Nature Communications‘da yayınlanan çalışmada, dinoflagellate grubunda bulunan Oxyrrhis marina‘nın avcılık yeteneklerinin oldukça gelişmiş olduğunu, bu deniz canlısının avladığı canlılardan gen çalabildiğini gösteriyor.
Aynı zamanda çalışmada da görev alan, UBC Botanik Profesörü Patrick Keeling bu durumun oldukça sıradışı olduğu belirterek, “Önümüzde, yatay gen transferinin ya da uzaktan ilişkili türler arasındaki gen geçişinin oldukça ilginç bir örneği bulunuyor.” diyor.
Keeling, gerçekleştirdikleri araştırmalarını şöyle özetliyor; “Çalışmamız, Oxyrrhis marina türünün, genellikle deniz bakterilerinde bulunan ve fotosentezde görevli bir geni, avladığı diğer hücrelerden aldığını gösteriyor. İşin daha ilginç kısmı, bu gen rhodopsin adı verilen bir proteini kodluyor.
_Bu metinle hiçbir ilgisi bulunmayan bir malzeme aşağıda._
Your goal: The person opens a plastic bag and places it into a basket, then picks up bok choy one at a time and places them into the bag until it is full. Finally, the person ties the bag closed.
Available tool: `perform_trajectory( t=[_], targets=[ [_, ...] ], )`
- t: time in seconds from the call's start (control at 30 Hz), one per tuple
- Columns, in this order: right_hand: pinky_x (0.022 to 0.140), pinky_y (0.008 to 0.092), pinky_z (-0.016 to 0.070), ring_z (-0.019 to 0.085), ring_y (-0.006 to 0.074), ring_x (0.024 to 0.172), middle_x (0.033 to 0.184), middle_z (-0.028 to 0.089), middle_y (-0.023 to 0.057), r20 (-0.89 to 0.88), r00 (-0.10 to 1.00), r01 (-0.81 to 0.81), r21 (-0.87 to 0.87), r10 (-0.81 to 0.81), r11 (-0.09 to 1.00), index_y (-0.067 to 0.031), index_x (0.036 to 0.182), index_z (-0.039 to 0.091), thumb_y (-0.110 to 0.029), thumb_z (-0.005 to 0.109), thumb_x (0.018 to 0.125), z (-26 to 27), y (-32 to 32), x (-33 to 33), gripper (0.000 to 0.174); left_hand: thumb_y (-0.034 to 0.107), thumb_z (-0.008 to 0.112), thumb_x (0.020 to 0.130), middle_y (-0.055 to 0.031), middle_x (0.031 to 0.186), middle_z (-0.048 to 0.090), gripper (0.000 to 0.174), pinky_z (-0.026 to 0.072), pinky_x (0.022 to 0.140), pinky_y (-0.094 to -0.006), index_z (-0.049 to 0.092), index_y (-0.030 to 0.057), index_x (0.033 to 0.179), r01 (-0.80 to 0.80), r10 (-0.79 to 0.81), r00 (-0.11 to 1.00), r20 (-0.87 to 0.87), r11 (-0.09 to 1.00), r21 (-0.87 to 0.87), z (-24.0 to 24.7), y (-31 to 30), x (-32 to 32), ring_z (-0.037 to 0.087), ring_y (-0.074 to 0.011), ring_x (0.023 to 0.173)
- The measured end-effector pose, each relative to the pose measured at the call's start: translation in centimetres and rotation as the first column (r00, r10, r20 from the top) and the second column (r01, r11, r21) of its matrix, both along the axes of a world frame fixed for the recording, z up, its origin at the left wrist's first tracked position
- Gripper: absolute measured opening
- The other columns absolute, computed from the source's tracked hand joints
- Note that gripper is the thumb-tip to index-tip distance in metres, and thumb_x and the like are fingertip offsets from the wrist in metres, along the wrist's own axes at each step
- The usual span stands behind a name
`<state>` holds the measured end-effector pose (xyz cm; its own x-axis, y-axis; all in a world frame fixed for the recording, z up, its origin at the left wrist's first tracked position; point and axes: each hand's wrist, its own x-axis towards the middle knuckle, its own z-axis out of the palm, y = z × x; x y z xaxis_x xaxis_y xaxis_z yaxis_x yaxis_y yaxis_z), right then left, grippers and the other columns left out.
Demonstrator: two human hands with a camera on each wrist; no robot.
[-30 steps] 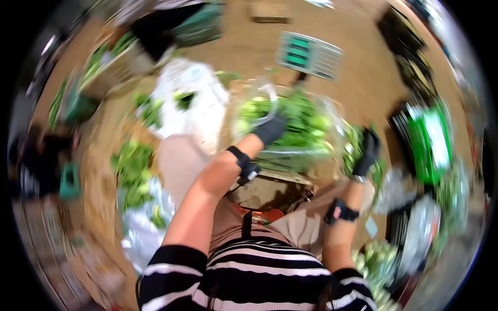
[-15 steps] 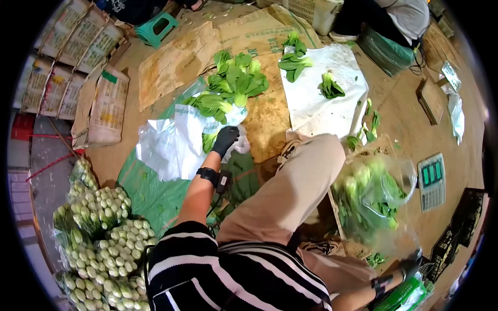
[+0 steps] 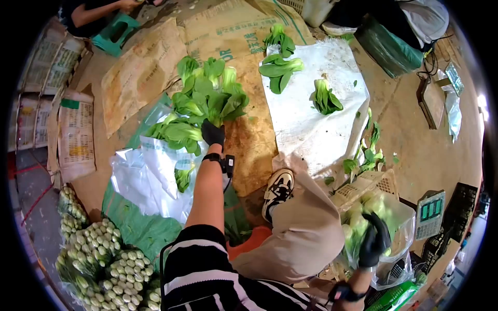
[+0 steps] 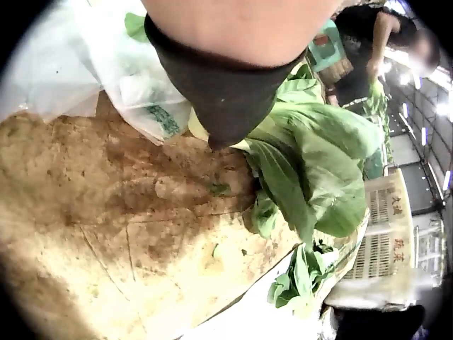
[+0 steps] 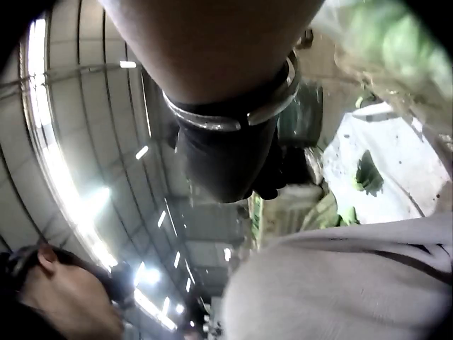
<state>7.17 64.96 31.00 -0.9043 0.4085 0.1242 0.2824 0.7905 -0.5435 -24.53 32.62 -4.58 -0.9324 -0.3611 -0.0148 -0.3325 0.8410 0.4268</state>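
Note:
In the head view my left hand [image 3: 212,133], in a black glove, is at the near edge of a pile of bok choy [image 3: 189,106]. The left wrist view shows its fingers over the pale stem of one bok choy [image 4: 329,163], gripping it, with the broad leaves spreading to one side. White plastic bags [image 3: 148,171] lie just below that hand. My right hand [image 3: 374,241], also gloved in black, hovers with loosely bent fingers over a clear bag of greens [image 3: 354,223] at the crate [image 3: 358,189]. Nothing shows in its grasp in the right wrist view.
A white sheet [image 3: 321,135] with a few loose bok choy lies ahead. Beyond the crate stands a digital scale [image 3: 430,212]. Bagged vegetables [image 3: 98,243] are heaped at lower left. A green stool [image 3: 115,33] and two other people are at the far side.
My left hand went from the bagged greens to the white plastic bags, then up to the bok choy pile. The right hand has risen from the lower right to above the clear bag.

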Motion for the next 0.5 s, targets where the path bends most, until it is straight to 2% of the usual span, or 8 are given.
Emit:
perform_trajectory(
  t=[0.07, 0.13, 0.17, 0.23, 0.37, 0.4, 0.47, 0.5],
  targets=[
    [0.07, 0.0332, 0.0453, 0.059, 0.0264, 0.078, 0.086, 0.062, 0.0125, -0.012, 0.995, -0.103, -0.037, 0.103, 0.994, -0.0003, 0.089, 0.06, 0.004, 0.049, 0.075, -2.7, -0.1, -6.0, 0.019, 0.026, 0.072, 0.057, -0.0199, 0.101, 0.051, 0.059, 0.0413, 0.079, -0.0424, 0.045, 0.001, 0.103, -0.015, -0.002, 0.993, -0.121, 0.99, -0.139, -2.2, -0.6, 0.5, 0.049, -0.0355, 0.094],
    [0.069, 0.0304, 0.0465, 0.06, 0.0245, 0.075, 0.087, 0.063, 0.0116, -0.06, 0.985, -0.165, -0.097, 0.16, 0.981, -0.0012, 0.091, 0.06, 0.005, 0.051, 0.074, -5.4, 0.3, -8.1, 0.021, 0.026, 0.071, 0.057, -0.0203, 0.098, 0.052, 0.061, 0.0419, 0.077, -0.0426, 0.044, 0.0011, 0.105, 0.16, -0.152, 0.985, -0.086, 0.983, 0.094, -0.5, -1.2, 0.9, 0.05, -0.0364, 0.091],
    [0.067, 0.03, 0.0468, 0.06, 0.0233, 0.074, 0.085, 0.063, 0.0109, -0.109, 0.971, -0.235, -0.299, 0.212, 0.925, -0.0031, 0.092, 0.061, 0.004, 0.052, 0.073, -7.4, -1.1, -11.8, 0.022, 0.025, 0.071, 0.056, -0.0201, 0.094, 0.053, 0.059, 0.0426, 0.075, -0.0426, 0.045, 0.0024, 0.105, 0.323, -0.315, 0.947, -0.071, 0.923, 0.211, 2.0, -1.0, 2.3, 0.051, -0.0363, 0.086],
    [0.063, 0.0316, 0.0475, 0.06, 0.0237, 0.071, 0.079, 0.063, 0.0084, -0.095, 0.847, -0.532, -0.12, 0.524, 0.838, -0.0075, 0.097, 0.06, 0.001, 0.056, 0.07, -10.9, -3.0, -15.5, 0.028, 0.023, 0.07, 0.057, -0.0182, 0.09, 0.055, 0.05, 0.043, 0.073, -0.0421, 0.052, 0.0035, 0.099, 0.735, -0.755, 0.655, -0.043, 0.622, 0.271, 3.3, 1.1, 5.3, 0.052, -0.0355, 0.084],
    [0.093, 0.0447, 0.0322, 0.045, 0.0296, 0.107, 0.115, 0.048, 0.0176, 0.135, 0.603, -0.795, 0.19, 0.787, 0.576, -0.0055, 0.116, 0.045, -0.011, 0.053, 0.071, -13.8, -5.6, -17.5, 0.046, 0.045, 0.064, 0.065, -0.0162, 0.084, 0.061, 0.053, 0.0451, 0.069, -0.0334, 0.059, -0.0004, 0.092, 0.56, -0.886, 0.447, 0.127, 0.387, 0.732, 10.6, 7.3, 6.2, 0.059, -0.0254, 0.076],
    [0.097, 0.0473, 0.0262, 0.041, 0.0298, 0.113, 0.118, 0.045, 0.0192, 0.228, 0.578, -0.809, 0.28, 0.783, 0.516, -0.0045, 0.118, 0.042, -0.013, 0.051, 0.072, -14.8, -5.8, -17.7, 0.048, 0.036, 0.059, 0.072, -0.0166, 0.085, 0.059, 0.044, 0.0442, 0.069, -0.0303, 0.056, -0.0018, 0.095, 0.482, -0.974, 0.197, 0.112, 0.195, 0.854, 12.0, 8.9, 4.8, 0.059, -0.0228, 0.078],
    [0.093, 0.0461, 0.0326, 0.047, 0.0316, 0.106, 0.11, 0.05, 0.0224, 0.342, 0.643, -0.766, 0.296, 0.685, 0.571, -0.002, 0.131, 0.019, -0.015, 0.053, 0.072, -17.2, -5.3, -18.0, 0.07, 0.03, 0.053, 0.08, -0.0144, 0.084, 0.06, 0.035, 0.0462, 0.066, -0.0306, 0.057, -0.0014, 0.094, 0.34, -0.997, 0.037, -0.07, -0.053, 0.939, 9.4, 10.4, 3.3, 0.059, -0.0207, 0.074],
    [0.086, 0.0435, 0.0383, 0.052, 0.0324, 0.097, 0.102, 0.053, 0.0218, 0.352, 0.764, -0.57, -0.023, 0.54, 0.821, -0.0018, 0.132, 0.015, -0.018, 0.057, 0.07, -16.8, -4.7, -18.1, 0.077, 0.027, 0.051, 0.082, -0.0129, 0.083, 0.06, 0.031, 0.0472, 0.064, -0.0309, 0.057, -0.0011, 0.094, 0.103, -0.993, 0.101, -0.064, -0.054, 0.993, 8.2, 10.2, -0.3, 0.058, -0.0194, 0.072]
  ],
)
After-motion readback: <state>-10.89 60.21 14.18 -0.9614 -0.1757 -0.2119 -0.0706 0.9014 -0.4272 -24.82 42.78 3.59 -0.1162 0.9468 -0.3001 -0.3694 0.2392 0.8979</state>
Aslında bir fotoreseptör olan bu protein, ışığın enerjiye dönüştürülmesinde görev alıyor.“
İnsanlar da gözlerinde rhodopsin‘e oldukça benzeyen, opsin adında bir protein bulunuyor. Opsin proteinleri, düşük ışık koşullarında görmemizi sağlar. Ancak bakterilerin rhodopsin‘in aksine enerji üretimi gerçekleştirmezler.
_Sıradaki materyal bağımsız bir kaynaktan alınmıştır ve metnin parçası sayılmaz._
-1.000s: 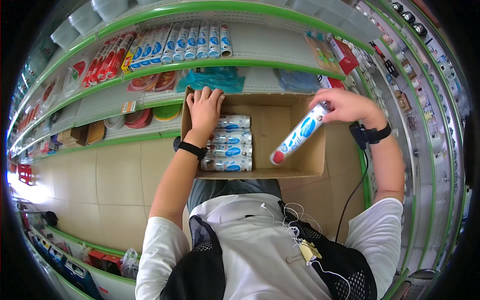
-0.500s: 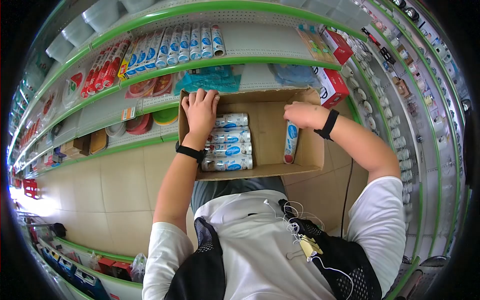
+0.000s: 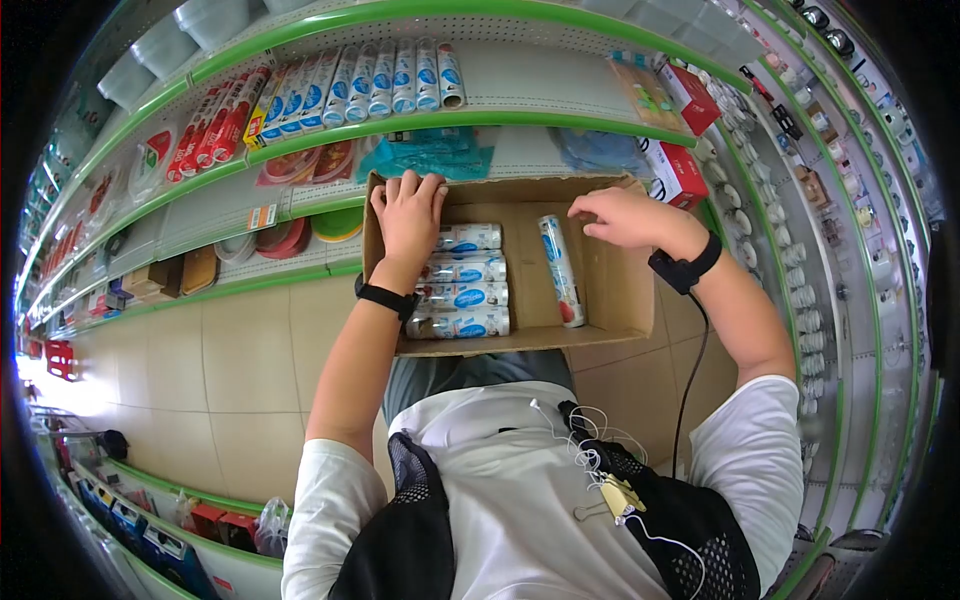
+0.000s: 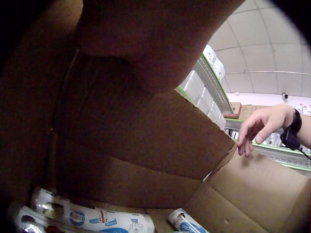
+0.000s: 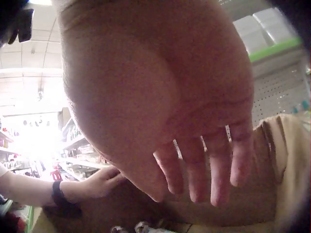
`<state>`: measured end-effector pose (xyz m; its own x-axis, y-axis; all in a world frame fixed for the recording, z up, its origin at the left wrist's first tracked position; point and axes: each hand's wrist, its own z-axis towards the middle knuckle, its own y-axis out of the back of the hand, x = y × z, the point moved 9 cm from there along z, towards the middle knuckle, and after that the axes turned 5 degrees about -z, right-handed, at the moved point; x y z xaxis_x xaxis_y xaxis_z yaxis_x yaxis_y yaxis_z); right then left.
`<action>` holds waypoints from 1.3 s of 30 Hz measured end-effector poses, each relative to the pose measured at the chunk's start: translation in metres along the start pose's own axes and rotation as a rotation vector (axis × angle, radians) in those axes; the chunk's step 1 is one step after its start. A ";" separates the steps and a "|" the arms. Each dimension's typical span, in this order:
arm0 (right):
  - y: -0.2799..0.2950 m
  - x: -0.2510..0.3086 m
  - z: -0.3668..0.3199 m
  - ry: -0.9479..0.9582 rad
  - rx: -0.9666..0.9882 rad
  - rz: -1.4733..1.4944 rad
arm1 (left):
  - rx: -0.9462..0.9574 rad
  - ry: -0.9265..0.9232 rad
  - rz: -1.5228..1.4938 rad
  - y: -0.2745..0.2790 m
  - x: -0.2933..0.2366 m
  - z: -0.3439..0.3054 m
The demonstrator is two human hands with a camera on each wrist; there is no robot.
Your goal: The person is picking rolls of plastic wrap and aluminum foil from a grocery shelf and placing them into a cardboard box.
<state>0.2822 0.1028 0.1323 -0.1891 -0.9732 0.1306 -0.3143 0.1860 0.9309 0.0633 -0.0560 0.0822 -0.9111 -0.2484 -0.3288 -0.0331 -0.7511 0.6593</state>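
Observation:
An open cardboard box [image 3: 625, 290] stands in front of the person. My left hand [image 3: 408, 215] grips its left back rim, fingers over the edge. Several white-and-blue rolls [image 3: 462, 296] lie stacked in a column at the box's left side. One separate roll [image 3: 561, 272] lies slightly tilted, right of the box's middle. Above the box's right part, my right hand [image 3: 622, 217] holds nothing, its fingers relaxed and apart from that roll. In the right wrist view the right hand's fingers [image 5: 194, 170] hang loosely spread.
Behind the box, a green-edged shelf [image 3: 540, 90] bears a row of similar rolls [image 3: 380, 82], red rolls [image 3: 222, 118] and a red box [image 3: 690, 98]. Teal packages [image 3: 425, 155] lie on the shelf below. More shelving [image 3: 850, 250] runs along the right.
My right hand lowered the single roll into the box, let it go and moved up and right from it. The left hand stays on the rim.

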 end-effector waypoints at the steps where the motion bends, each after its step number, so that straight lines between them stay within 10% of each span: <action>1: 0.007 -0.001 -0.001 -0.027 -0.018 0.071 | 0.001 0.000 0.000 0.000 0.000 0.000; 22: -0.241 -0.041 0.109 -0.127 0.864 -0.369 | -0.007 -0.010 0.021 0.003 -0.004 -0.002; 39: -0.212 -0.042 0.103 -0.172 0.672 -0.132 | 0.044 0.017 0.011 -0.002 0.003 0.002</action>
<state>0.2610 0.1180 -0.1059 -0.2372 -0.9684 -0.0765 -0.8406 0.1651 0.5159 0.0596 -0.0541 0.0819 -0.9046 -0.2673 -0.3321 -0.0411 -0.7208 0.6919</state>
Keeling, bu durumun tam da “Ne yiyorsaniz osunuz” (you are what you eat) kavramını açıkladığını belirtiyor. Çünkü Oxyrrhis marina‘da bu yolla o kadar fazla rhodopsin üretimi gerçekleştiriyor ki, tüm yapısı, rhodopsine özgü pembe rengine dönüşebiliyor. Keeling bu sıradışı avcının bu sebeple -bakterilerin yaptığı gibi- rhodopsini kullanarak ışıktan enerji elde ettiğini ifade ederek, “Işıktan elde ettiği bu enerjiyi, muhtemelen bu genin sahibi olan bakterileri sindirmekte kullanıyor. Oldukça düzgün işleyen bir metabolik stratejisi olmalı” diyor.
Oxyrrhis marina, kızıl gel-git‘lerden sorumlu olan deniz planktonları ailesinin bir üyesi. Dünya’nın birçok yerinde, sığ sularda oldukça görülüyor. UBC’nin gerçekleştirdiği çalışmada görüldüğü gibi sıradışı avcılık özelliklerine sahip olan bu tür, ortamda yeterince av olmadığında kendi türündeki diğer bireyleri de yiyebiliyor.